**Data provided:**
-*-

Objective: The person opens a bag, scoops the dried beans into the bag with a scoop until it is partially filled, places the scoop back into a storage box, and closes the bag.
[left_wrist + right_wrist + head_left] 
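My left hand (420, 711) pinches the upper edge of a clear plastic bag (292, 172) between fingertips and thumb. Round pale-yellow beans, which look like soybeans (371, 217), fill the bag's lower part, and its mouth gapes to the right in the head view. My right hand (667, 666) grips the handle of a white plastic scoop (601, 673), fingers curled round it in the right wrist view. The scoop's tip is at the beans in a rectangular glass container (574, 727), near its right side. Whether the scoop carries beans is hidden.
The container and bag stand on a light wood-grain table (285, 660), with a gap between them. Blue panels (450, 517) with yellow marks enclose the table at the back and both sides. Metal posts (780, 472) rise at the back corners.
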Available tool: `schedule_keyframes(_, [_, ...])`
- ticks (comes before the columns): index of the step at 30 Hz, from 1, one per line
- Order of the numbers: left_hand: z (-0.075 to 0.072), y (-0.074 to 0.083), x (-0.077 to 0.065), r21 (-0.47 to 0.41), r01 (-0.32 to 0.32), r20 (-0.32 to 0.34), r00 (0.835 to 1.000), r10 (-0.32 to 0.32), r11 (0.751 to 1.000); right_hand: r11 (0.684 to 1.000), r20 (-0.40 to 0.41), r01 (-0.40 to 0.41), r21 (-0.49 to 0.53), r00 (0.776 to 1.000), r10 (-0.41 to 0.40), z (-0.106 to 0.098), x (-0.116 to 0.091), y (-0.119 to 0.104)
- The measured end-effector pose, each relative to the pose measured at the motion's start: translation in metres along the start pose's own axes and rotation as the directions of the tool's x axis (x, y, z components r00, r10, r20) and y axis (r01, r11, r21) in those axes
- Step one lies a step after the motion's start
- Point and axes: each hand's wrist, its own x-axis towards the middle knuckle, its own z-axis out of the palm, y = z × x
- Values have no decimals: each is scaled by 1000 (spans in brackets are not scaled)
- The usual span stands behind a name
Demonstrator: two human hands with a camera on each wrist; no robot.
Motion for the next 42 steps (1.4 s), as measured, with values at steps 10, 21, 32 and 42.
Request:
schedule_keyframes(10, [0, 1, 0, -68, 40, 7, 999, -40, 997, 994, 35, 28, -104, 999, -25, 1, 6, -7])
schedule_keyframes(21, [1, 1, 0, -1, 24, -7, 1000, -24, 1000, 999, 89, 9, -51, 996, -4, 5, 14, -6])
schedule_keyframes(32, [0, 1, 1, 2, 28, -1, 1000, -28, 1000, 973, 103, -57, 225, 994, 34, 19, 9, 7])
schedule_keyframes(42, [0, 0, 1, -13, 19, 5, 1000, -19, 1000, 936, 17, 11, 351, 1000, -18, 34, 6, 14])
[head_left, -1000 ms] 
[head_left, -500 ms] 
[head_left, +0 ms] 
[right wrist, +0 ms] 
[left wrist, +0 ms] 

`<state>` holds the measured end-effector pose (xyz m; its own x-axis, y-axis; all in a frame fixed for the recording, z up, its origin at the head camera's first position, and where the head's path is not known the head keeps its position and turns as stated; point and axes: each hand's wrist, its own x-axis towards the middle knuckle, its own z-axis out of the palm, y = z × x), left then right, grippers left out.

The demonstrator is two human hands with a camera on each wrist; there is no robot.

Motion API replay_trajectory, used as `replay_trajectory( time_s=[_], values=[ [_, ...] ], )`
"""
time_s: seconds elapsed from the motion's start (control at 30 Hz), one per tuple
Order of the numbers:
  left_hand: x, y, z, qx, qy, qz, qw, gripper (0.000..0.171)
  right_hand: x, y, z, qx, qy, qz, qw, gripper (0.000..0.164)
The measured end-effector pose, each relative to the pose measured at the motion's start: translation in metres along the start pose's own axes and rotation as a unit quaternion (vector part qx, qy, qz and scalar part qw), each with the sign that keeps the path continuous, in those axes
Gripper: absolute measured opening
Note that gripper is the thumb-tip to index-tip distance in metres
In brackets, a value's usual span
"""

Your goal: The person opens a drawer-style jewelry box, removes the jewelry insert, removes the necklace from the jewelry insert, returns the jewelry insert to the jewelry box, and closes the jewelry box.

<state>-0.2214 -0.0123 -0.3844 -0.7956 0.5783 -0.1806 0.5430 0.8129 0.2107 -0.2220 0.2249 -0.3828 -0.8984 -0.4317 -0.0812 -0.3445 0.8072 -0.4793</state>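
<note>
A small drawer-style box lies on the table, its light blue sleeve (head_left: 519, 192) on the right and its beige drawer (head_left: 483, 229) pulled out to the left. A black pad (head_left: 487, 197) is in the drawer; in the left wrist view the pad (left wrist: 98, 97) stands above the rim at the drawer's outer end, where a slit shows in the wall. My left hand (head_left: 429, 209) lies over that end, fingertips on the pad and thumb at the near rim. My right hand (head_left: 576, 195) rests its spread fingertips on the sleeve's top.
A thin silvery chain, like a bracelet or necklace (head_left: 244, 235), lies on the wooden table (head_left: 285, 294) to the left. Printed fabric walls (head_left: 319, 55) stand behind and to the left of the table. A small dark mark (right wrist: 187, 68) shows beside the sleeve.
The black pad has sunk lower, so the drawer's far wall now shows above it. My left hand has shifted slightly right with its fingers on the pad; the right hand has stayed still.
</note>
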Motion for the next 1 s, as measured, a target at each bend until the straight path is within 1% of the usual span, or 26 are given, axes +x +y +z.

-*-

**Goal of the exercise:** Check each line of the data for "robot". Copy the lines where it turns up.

**Answer to the problem:**
Demonstrator: two human hands with a camera on each wrist; no robot.
The demonstrator is two human hands with a camera on each wrist; there is no robot.

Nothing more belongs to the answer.